Guimarães é uma anunciada candidata a Capital Verde Europeia (CVE) de 2020, e concordando ou não com a forma e o trajeto escolhido, entendo que o caminho vai na direção certa e que todos devemos colaborar no seu percurso.

Mas colaborar não é limitarmo-nos a dizer ámen e a aplaudir. Colaborar também passa por questionar, discordar, sugerir.

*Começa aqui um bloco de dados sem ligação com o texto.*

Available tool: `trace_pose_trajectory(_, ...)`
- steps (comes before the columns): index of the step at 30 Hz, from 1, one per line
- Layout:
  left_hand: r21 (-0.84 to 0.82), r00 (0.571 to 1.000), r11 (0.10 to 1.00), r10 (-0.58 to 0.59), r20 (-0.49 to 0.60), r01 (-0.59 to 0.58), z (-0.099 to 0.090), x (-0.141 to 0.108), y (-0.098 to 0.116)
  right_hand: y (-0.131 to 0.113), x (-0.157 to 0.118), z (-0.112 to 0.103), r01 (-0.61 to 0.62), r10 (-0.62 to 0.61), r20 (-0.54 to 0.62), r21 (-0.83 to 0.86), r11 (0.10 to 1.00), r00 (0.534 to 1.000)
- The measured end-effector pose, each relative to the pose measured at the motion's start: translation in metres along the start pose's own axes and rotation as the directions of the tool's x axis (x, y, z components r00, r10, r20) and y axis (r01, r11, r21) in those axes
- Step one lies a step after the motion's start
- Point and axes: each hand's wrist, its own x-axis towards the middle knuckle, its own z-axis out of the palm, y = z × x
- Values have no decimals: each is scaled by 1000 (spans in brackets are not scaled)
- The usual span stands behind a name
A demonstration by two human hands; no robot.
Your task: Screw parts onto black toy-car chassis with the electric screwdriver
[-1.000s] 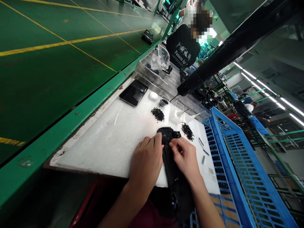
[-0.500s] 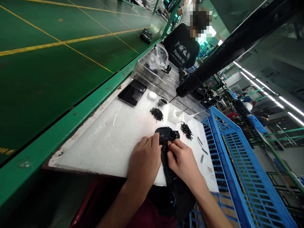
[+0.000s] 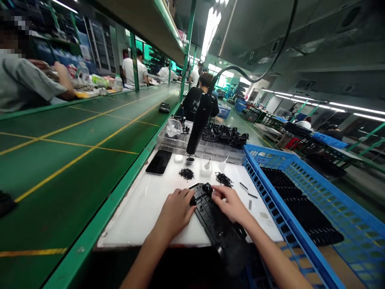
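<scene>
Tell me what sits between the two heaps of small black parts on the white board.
In the head view, a small clear plastic box with a thin metal tool in it.

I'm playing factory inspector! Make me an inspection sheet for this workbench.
Surface: white board, a few scuffs.
Job's things: black plastic housing lying on the board; two piles of small black screws.
Clutter: phone, clear plastic tray.
Hands: left hand and right hand both on the housing.
Cables: black cable rising from a hanging electric screwdriver.
Surroundings: blue crate, green conveyor belt, co-worker.
</scene>
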Motion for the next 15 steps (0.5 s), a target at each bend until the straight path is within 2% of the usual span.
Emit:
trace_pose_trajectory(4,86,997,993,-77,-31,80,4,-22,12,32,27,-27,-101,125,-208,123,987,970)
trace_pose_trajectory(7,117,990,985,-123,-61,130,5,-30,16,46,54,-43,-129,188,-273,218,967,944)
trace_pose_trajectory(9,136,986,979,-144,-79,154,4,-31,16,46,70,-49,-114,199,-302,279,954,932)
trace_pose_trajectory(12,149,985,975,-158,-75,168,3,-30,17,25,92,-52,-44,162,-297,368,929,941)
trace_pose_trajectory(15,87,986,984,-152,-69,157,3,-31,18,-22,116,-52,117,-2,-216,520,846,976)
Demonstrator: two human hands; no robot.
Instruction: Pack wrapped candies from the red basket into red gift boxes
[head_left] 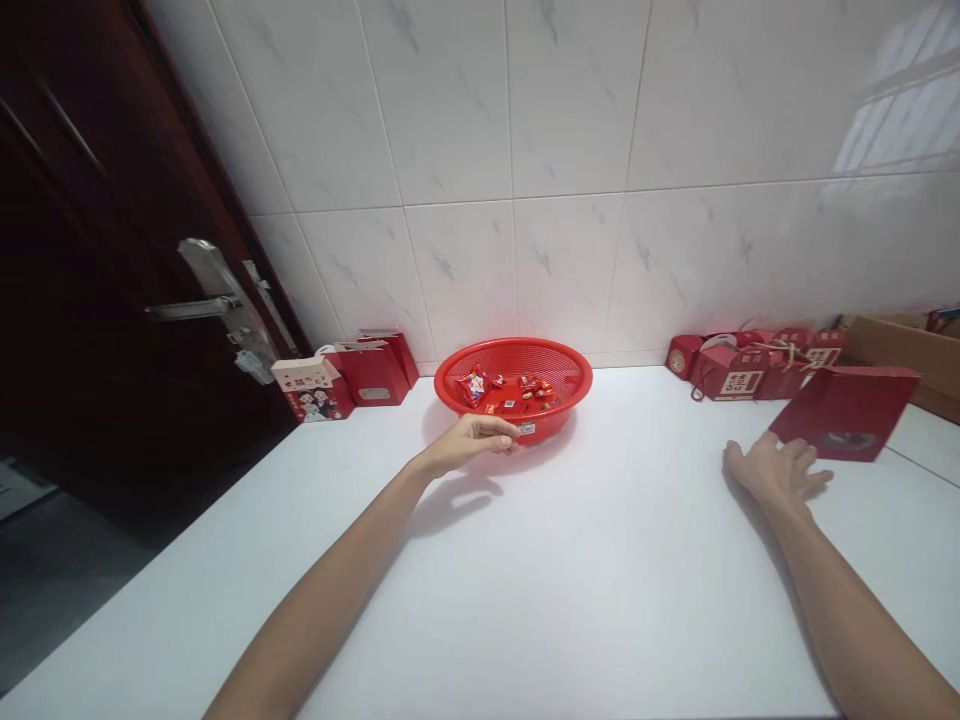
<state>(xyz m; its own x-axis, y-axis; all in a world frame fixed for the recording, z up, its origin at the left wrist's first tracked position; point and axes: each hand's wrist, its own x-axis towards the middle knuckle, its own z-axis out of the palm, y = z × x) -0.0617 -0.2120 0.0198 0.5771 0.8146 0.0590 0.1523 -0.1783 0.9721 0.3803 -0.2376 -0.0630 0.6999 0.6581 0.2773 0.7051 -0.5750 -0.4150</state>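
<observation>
My left hand [474, 443] hovers over the white table just in front of a red plastic basket [512, 348]. Its fingers point right, loosely bent and a little apart, with nothing visible in them. Wrapped candies [536, 387] and a larger colourful packet [474, 385] lie inside the basket. On the right, my right hand [776, 468] has its fingers spread, by the lower left side of a dark red gift bag [851, 408] with a clear window. That bag leans to one side and looks slightly blurred. Whether the fingers touch it, I cannot tell.
Several red gift boxes [739, 372] stand against the tiled wall at right, beside a cardboard box [904, 350]. Red gift bags [373, 375] and a box with printed figures [313, 390] stand at back left. A dark door with a metal handle [195, 308] borders the table's left.
</observation>
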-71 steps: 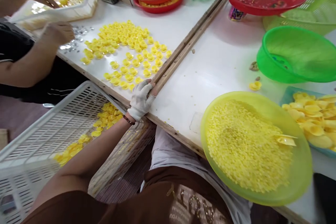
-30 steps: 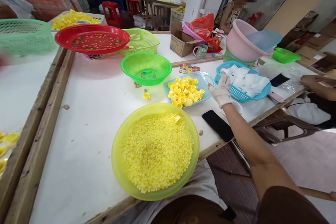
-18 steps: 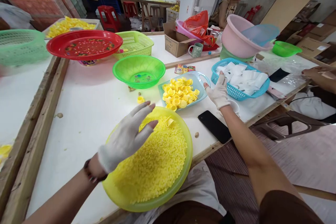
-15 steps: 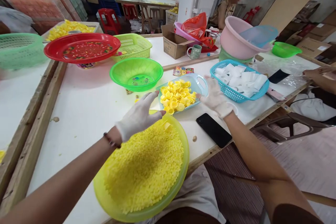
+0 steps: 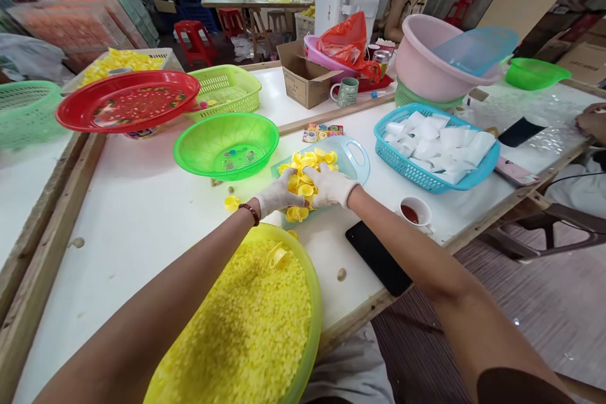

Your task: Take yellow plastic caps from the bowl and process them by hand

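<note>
Yellow plastic cup-like pieces (image 5: 305, 188) are heaped on a pale blue tray (image 5: 358, 161). My left hand (image 5: 279, 194), in a white glove, presses into the heap from the left, fingers spread around some pieces. From the right, my gloved right hand (image 5: 331, 187) also reaches into the heap with its fingers apart. Some fingertips are hidden among the pieces. Nearer to me stands a yellow-green basin (image 5: 312, 303) full of small yellow pellets (image 5: 246, 322), with one cup-like piece (image 5: 277, 256) lying on them.
A phone (image 5: 377, 259) and a cup of dark drink (image 5: 415, 213) are right of the basin. Beyond are a green bowl (image 5: 226, 146), a red tray (image 5: 127, 101), a blue basket (image 5: 435, 148) of white pieces and a pink tub (image 5: 426, 63). A person (image 5: 402, 3) sits at the back.
Both hands have moved inward from the tray's sides onto the yellow pieces. The view has shifted, and the cup of drink now shows beside my right forearm.
</note>
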Motion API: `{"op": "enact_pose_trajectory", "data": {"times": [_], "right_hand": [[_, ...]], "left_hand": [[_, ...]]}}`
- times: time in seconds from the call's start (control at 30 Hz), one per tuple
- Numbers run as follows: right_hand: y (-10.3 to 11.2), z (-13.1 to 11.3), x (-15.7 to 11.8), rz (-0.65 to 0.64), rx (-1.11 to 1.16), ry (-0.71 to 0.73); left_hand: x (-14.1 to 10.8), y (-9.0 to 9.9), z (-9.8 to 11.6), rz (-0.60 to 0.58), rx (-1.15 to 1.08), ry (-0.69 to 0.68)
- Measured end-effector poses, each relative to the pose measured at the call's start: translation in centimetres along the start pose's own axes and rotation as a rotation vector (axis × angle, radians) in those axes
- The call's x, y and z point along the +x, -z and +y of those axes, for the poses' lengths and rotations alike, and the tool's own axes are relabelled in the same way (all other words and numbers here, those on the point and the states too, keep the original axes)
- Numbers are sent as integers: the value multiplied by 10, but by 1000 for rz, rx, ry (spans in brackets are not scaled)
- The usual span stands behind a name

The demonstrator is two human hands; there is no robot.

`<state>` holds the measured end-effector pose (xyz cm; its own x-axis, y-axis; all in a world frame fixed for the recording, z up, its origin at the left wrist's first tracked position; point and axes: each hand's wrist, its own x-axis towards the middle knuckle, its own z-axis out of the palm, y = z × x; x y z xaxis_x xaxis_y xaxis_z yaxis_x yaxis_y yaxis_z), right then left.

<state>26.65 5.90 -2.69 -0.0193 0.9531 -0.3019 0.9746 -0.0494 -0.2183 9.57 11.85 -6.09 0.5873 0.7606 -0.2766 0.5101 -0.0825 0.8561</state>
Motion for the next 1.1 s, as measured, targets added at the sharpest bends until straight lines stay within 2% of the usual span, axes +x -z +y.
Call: {"op": "enact_pose_trajectory", "data": {"times": [0.07, 0.17, 0.33, 0.43, 0.53, 0.63, 0.73, 0.8, 0.9, 1.03, 1.1], "right_hand": [[-1, 5, 2, 38, 67, 59], [-3, 8, 9, 120, 183, 102], [6, 9, 12, 222, 247, 125], [18, -3, -8, 307, 283, 203], [24, -36, -41, 418, 377, 349], [12, -80, -71, 426, 487, 503], [-14, -115, -86, 306, 548, 610], [-29, -128, -89, 197, 567, 688], [-39, -129, -90, 107, 547, 770], [-38, -110, -106, 204, 582, 750], [-44, -102, -122, 217, 558, 686]], "left_hand": [[0, -7, 6, -16, -144, 53], [5, -19, 17, 31, -379, 71], [8, -25, 34, 71, -514, 48], [-14, -14, 43, 54, -611, -97], [-66, 8, 47, 79, -649, -272], [-136, 29, 39, 144, -522, -308], [-197, 40, 12, 209, -306, -214], [-224, 41, -12, 247, -142, -121], [-248, 36, -43, 337, 109, -91], [-270, 26, -63, 590, 374, -200], [-279, 21, -69, 649, 465, -222]]}}
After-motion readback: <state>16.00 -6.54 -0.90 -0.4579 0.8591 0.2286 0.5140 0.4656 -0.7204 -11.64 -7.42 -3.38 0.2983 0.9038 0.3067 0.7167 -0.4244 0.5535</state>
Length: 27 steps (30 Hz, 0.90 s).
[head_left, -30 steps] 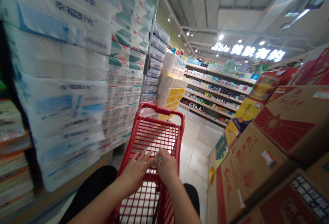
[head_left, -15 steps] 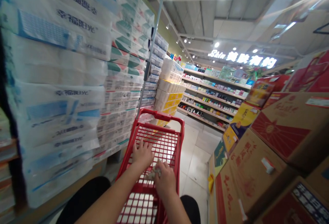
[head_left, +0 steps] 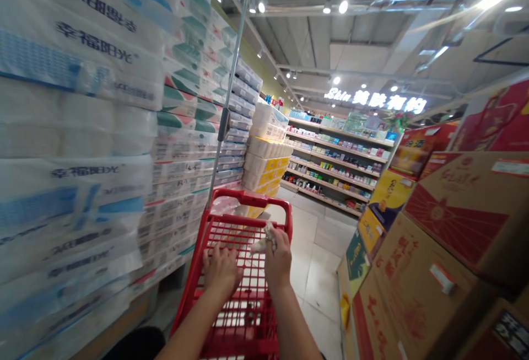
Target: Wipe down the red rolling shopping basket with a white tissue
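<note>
A red shopping cart (head_left: pixel 285 214) with a grid panel stands in front of me. My right hand (head_left: pixel 278 255) is closed around a crumpled, pale patterned cloth (head_left: pixel 259 247), over the right side of the grid. Part of the cloth sticks out past the fingers on the left and at the top. To the left, my left hand (head_left: pixel 223 272) lies with fingers spread on the red grid, holding nothing. A metal pole (head_left: pixel 235 62) rises at the cart's far left corner.
Packs of toilet rolls (head_left: pixel 82 183) and stacked tissue packs (head_left: pixel 185 123) line the left side. Cardboard boxes (head_left: pixel 450 205) are piled on the right. Ahead, shelves of small goods (head_left: pixel 339 156) stand beyond the pale tiled floor (head_left: pixel 316 269).
My right hand has moved up and forward over the grid with the cloth. The left hand has shifted slightly back toward me. The view has moved a little along the aisle.
</note>
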Motion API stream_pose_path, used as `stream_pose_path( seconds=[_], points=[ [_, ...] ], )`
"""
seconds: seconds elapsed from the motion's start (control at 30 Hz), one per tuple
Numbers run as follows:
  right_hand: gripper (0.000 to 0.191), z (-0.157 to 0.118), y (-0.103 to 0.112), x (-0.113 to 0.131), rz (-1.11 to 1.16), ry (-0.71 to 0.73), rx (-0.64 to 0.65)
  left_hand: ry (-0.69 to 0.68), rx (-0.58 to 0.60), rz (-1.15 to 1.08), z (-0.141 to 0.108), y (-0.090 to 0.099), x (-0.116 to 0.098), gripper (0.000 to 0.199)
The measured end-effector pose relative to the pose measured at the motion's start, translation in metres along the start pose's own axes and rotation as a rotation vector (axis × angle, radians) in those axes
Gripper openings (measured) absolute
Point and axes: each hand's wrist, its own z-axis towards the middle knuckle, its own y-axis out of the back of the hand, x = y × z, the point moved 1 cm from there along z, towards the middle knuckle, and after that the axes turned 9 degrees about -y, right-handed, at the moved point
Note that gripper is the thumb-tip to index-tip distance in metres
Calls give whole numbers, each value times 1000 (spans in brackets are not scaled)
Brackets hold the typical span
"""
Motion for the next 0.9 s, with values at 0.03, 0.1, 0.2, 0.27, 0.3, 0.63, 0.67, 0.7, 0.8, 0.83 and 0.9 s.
stream_pose_path(
  seconds=[0.03,0.1,0.2,0.27,0.3,0.63,0.67,0.7,0.8,0.83,0.9],
  points=[
    [41,6,-7,0,-52,-18,-2,1,9,-5,1,1,0,43],
    [40,9,-25,-5,-178,-74,34,13,41,-21,3,4,3,43],
    [40,-8,-54,-22,-258,-80,124,10,100,-33,8,6,10,40],
    [39,-22,-66,-34,-219,-70,106,-37,124,-38,9,5,15,39],
    [39,-27,-70,-38,-207,-71,100,-63,129,-39,9,3,17,40],
    [65,-12,-53,-36,-48,-136,69,-96,52,-26,9,-2,16,38],
    [64,-8,-51,-35,-46,-138,65,-81,48,-32,11,-1,15,38],
    [62,-5,-51,-34,-56,-136,73,-65,47,-40,14,-1,14,38],
    [48,5,-54,-34,-176,-117,150,-34,58,-61,19,0,14,39],
    [44,7,-56,-35,-234,-106,187,-33,66,-63,20,1,13,39],
    [40,8,-61,-40,-327,-84,241,-37,84,-52,22,3,12,38]
  ],
)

Mesmo que correndo o risco (ou quase certeza) de ser rotulado “inimigo” da causa.

Dito isso, hoje vou colaborar com a minha opinião sobre as Brigadas Verdes.

A propósito do “Compromisso Guimarães Mais Verde”, descrito como um programa que tem “por objetivo desafiar os vimaranenses e as suas instituições a comprometerem-se com o projeto de construir um Município mais sustentável, protegendo a natureza e respeitando o ambiente”, o Presidente da Câmara Municipal, Domingos Bragança, lançou por sua vez o desafio às freguesias para constituírem as Brigadas Verdes.

Não sendo nem a ideia nem o nome inovadores ou originais, creio ser um projeto com potencial, e merecedor de ser replicado e generalizado pelo concelho, como pretendido pelo município.

As primeiras Brigadas Verdes foram recentemente constituídas e muitas outras estão em preparação. Sendo prematura qualquer avaliação, fico na expectativa de que a sua constituição, estrutura e orgânica possa ser participada pelas forças vivas locais, refletindo e comprometendo a população que representam (ainda que na maioria dos casos as forças vivas não passem de extensões – ou oposições- do poder local, mas isso faz parte doutra história).

Mas apesar do mérito e potencial do projeto, e das expetativas nele depositadas, tenho receio que em ano de eleições autárquicas algumas freguesias venham a instrumentalizar as Brigadas Verdes, seguindo o exemplo da câmara municipal que tem usado a candidatura a Capital Verde Europeia como uma bandeira partidária.

Se o lema é “Todos por Guimarães” ou “Eu faço parte”, e se o objetivo passa necessariamente por unir todos os vimaranenses por uma causa, partidarizar esse desígnio não faz qualquer sentido e é obviamente contraproducente.

Parece que vamos ter uma candidatura a Capital Verde Europeia em tons de rosa, mas espero bem que as Brigadas sejam (somente) Verdes. Sejamos atentos e colaborativos.